Each failed to deliver as promised, to be succeeded by another, which also failed, and so on, which is why there is such a plethora of laws, none of which prevented any of the mass shootings in the news to date. Mateen had no criminal record, passed a background check, and complied with every other law to obtain the firearms he used in the massacre. He even worked as a security guard for a company whose client was the Department of Homeland Security, which required him to undergo an additional background check.
What each of the laws did succeed in doing was to add new restrictions on the right to keep and bear arms for the law-abiding, making it more difficult and expensive for good people to arm and train themselves. Those are only the federal laws. When you add state and local gun-control laws, the total is somewhere near 20,000! What has worked to reduce crime and gun violence is intelligent police work, taking habitual dangerous criminals off the streets, and increasing the number of armed and trained citizens.
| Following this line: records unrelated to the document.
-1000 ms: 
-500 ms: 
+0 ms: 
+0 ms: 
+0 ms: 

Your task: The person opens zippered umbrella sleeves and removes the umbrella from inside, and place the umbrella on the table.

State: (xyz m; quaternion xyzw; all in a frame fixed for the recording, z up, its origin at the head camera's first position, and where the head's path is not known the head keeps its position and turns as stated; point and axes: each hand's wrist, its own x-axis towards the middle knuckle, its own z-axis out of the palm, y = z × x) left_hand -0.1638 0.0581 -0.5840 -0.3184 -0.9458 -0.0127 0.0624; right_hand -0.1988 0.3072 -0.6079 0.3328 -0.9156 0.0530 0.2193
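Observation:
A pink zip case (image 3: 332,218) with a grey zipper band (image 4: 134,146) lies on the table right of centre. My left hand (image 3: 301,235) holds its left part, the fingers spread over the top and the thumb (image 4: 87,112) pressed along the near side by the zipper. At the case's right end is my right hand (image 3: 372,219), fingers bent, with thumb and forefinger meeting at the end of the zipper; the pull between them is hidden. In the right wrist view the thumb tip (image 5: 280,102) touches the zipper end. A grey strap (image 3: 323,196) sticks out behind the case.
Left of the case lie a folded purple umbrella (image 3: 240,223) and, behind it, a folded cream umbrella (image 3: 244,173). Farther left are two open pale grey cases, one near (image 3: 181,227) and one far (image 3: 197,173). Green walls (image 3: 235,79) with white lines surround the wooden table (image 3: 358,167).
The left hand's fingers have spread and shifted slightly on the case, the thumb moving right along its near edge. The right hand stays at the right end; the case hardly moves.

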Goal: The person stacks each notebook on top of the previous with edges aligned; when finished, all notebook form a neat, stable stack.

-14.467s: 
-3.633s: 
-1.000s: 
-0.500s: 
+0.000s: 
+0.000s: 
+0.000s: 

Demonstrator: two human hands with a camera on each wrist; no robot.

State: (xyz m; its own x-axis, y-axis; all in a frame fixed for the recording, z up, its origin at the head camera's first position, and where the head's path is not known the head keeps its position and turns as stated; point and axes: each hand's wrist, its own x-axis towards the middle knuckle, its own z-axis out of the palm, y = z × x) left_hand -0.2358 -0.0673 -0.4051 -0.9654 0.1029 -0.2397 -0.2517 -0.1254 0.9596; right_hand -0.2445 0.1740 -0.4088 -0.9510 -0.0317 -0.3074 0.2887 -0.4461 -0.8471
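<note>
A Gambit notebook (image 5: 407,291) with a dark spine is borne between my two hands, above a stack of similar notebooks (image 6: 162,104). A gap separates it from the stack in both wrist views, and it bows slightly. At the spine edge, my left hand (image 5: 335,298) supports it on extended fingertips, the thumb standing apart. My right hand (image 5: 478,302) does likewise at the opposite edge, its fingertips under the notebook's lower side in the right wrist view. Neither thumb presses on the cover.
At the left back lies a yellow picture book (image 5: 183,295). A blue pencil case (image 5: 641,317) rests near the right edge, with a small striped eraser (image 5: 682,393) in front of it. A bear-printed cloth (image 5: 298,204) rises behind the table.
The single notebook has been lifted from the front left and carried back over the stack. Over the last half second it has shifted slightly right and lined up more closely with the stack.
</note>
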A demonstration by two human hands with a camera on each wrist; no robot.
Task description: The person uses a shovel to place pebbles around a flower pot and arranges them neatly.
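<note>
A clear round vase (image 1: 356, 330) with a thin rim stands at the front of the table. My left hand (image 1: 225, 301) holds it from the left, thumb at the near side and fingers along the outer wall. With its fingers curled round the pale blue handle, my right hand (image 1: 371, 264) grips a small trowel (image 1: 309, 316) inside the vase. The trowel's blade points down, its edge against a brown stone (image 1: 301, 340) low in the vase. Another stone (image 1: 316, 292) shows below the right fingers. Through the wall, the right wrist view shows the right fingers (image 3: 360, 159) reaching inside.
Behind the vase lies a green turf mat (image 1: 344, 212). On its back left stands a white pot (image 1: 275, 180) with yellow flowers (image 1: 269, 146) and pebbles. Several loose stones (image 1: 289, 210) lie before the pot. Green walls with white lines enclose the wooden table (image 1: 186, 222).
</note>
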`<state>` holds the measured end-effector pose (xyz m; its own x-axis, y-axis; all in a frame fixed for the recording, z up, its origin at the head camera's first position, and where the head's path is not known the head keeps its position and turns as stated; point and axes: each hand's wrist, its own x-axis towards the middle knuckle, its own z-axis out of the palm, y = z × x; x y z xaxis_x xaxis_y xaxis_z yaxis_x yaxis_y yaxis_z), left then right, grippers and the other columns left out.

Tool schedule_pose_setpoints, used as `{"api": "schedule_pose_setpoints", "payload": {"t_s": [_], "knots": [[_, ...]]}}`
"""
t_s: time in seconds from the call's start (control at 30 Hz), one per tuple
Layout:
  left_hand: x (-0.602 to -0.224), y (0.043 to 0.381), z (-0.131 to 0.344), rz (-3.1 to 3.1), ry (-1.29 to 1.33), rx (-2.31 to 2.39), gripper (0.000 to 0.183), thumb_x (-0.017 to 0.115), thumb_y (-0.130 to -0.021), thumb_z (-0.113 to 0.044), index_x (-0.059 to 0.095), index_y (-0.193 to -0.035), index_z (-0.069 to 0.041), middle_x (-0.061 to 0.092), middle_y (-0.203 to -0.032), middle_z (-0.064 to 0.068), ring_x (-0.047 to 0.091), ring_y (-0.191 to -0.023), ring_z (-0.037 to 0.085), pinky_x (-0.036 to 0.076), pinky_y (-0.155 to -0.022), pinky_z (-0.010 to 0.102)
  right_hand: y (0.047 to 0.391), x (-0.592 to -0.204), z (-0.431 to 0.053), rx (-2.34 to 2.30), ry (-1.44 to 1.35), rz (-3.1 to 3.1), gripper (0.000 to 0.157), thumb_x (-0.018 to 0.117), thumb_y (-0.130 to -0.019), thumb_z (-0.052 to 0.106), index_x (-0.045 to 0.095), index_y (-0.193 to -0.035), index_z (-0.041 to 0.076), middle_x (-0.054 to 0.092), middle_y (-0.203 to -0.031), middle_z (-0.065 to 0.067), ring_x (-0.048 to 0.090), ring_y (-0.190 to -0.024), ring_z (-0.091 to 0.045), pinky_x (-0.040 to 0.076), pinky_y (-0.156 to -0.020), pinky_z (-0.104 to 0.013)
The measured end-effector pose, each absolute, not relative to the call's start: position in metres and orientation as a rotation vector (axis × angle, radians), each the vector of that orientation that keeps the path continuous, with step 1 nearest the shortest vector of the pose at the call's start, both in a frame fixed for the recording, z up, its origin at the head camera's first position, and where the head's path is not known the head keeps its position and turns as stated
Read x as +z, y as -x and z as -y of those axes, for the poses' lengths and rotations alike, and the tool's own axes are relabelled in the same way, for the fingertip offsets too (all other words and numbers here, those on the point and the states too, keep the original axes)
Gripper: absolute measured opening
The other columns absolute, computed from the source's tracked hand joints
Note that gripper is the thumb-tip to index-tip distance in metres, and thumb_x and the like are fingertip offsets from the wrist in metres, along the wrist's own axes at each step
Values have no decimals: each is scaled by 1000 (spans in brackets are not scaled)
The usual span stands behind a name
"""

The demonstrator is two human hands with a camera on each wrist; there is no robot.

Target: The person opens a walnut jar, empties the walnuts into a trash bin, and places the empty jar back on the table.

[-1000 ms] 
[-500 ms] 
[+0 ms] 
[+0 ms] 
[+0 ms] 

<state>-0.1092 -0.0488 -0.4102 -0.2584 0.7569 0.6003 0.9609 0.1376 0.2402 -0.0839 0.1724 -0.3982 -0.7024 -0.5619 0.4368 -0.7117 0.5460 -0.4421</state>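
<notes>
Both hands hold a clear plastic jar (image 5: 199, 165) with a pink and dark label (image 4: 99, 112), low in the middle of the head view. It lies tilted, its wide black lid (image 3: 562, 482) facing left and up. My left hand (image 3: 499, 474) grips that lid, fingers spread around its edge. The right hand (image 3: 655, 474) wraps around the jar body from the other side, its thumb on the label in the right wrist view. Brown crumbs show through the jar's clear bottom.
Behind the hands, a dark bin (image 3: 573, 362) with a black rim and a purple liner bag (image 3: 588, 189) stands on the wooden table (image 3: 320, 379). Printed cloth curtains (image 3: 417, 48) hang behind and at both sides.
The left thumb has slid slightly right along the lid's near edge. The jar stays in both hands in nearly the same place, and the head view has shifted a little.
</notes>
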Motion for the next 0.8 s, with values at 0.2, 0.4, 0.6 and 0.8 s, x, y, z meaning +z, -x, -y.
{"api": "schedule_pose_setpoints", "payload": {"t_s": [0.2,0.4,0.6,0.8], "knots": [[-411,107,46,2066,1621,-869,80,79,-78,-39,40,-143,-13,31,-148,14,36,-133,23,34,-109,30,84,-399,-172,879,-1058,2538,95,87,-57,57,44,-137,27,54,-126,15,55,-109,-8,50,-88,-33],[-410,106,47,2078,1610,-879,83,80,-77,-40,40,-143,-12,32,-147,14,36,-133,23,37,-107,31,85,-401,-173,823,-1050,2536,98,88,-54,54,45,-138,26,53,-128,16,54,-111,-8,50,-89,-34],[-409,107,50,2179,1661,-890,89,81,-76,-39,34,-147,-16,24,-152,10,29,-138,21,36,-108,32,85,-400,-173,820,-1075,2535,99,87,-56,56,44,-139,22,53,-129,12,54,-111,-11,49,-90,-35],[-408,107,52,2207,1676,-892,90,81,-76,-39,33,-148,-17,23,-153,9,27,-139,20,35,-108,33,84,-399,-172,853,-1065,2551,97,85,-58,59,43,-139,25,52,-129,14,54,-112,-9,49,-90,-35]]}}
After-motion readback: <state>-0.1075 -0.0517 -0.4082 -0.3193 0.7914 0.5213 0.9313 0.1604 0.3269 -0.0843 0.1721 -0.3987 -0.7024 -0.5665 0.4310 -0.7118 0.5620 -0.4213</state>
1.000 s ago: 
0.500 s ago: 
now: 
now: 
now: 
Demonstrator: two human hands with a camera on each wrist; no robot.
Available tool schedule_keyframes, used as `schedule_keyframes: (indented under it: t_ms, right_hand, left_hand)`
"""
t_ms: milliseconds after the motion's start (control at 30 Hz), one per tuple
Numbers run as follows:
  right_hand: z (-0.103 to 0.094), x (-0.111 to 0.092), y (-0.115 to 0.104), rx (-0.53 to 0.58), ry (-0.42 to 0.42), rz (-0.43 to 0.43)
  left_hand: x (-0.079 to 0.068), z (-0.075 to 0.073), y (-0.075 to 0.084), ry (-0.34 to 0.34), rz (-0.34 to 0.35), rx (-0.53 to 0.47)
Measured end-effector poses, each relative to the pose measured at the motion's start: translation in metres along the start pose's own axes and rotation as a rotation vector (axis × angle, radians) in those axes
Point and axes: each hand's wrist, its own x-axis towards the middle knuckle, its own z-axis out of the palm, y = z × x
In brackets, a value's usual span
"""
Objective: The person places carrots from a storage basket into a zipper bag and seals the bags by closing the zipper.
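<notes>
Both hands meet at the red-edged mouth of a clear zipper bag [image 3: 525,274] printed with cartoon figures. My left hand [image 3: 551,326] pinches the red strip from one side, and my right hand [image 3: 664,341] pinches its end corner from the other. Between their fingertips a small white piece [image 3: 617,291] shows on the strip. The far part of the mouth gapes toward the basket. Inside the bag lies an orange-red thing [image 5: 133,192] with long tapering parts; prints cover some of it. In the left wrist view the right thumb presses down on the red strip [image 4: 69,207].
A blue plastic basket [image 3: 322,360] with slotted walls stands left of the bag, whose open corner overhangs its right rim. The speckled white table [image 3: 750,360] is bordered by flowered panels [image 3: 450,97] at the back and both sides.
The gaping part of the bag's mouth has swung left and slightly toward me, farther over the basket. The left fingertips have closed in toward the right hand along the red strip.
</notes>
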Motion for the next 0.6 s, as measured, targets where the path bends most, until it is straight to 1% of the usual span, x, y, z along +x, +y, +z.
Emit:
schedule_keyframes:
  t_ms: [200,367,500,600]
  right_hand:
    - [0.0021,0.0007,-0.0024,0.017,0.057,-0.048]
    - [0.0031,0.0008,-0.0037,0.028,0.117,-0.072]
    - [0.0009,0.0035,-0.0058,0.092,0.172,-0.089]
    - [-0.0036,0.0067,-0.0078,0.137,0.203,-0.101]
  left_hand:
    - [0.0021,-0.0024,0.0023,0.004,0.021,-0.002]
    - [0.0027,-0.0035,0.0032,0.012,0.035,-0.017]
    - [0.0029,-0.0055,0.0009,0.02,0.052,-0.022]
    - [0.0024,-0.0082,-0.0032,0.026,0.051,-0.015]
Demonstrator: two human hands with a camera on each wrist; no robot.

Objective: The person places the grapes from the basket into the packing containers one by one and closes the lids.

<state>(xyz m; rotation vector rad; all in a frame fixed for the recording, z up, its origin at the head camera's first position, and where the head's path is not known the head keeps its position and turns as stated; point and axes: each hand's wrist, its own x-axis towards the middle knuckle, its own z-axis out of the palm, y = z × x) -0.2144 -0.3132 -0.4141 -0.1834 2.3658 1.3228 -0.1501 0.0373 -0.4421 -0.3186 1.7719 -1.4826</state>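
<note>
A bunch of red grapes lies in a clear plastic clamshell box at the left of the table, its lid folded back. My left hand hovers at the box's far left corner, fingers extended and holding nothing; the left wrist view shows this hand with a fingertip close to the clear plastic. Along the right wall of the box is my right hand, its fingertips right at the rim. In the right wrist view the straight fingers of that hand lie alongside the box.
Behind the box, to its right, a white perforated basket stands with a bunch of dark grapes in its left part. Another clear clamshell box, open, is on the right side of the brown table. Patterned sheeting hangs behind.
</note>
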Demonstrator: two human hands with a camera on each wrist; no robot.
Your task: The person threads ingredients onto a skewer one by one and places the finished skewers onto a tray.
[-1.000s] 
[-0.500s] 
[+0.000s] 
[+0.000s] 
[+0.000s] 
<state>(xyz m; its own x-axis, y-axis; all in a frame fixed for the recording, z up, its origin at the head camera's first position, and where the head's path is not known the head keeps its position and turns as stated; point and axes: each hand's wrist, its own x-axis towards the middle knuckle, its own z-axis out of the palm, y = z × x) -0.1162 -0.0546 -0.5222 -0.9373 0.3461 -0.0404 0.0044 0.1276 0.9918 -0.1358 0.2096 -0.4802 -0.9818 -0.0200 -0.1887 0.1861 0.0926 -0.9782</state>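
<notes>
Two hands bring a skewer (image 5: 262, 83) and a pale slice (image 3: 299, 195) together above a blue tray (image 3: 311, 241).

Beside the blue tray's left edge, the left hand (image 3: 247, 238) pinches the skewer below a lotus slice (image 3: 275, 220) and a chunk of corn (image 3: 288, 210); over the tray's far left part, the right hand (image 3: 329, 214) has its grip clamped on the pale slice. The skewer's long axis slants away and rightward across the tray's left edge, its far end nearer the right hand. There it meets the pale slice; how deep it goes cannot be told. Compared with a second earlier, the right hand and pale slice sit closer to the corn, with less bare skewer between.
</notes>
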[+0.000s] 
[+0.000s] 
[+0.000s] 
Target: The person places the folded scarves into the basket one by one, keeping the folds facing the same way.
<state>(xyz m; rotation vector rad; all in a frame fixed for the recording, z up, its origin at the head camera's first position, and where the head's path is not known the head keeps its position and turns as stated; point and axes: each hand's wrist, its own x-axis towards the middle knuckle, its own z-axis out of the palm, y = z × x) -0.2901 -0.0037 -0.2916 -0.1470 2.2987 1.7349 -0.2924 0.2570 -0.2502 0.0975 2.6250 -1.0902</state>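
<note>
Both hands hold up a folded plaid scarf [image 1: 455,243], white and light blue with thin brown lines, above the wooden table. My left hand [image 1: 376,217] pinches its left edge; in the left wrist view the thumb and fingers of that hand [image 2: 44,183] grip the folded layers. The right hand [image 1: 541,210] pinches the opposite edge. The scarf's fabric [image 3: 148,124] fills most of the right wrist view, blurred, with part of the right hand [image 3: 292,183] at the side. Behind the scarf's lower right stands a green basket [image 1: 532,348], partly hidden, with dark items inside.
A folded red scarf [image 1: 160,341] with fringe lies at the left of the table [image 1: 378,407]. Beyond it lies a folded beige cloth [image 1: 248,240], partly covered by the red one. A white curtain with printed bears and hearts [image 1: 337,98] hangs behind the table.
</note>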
Despite evidence to the contrary, gun-control advocates insist that the average citizen does not need firearms for protection because we have the military, police, and now Homeland Security to protect us. A third lesson, therefore, is the failure of those agencies to do just that. In fact, they are under no legal obligation to do so, as expressed in Bowers v. Devito, 686 F.2d 616 (7th Cir. 1982) and many other court cases:
There is no constitutional right to be protected by the state against being murdered by criminals or madmen. It is monstrous if the state fails to protect its residents against such predators but it does not violate the due process clause of the Fourteenth Amendment, or, we suppose, any other provision of the Constitution. The Constitution is a charter of negative liberties; it tells the state to let the people alone; it does not require the federal government or the state to provide services, even so elementary a service as maintaining law and order…. The duty to provide public services is owed to the public at large, and, absent a special relationship between police and an individual, no specific legal duty exists.
Even under the best of circumstances, with the best of intentions, those agencies cannot prevent every criminal or terrorist act. Nevertheless, it puts a lie to those who advocate exclusive reliance on them for protection. Point defense is better than area defense. After all, the first people at a crime scene are the perpetrators and the victims. As syndicated columnist and senior editor at Reason magazine Jacob Sullum writes, “In the face of self-directed terrorists who are invisible until they strike, the last thing we should do is prevent law-abiding Americans from carrying guns. Autonomous terrorism calls for autonomous defense.” Amen to that!
Rather than admit the failure of their policies, gun-control advocates blame gun-rights supporters for resisting further infringements on their right to keep and bear arms, and insist on adding more and more ineffective laws. At some point, reasonable people might suspect another motive.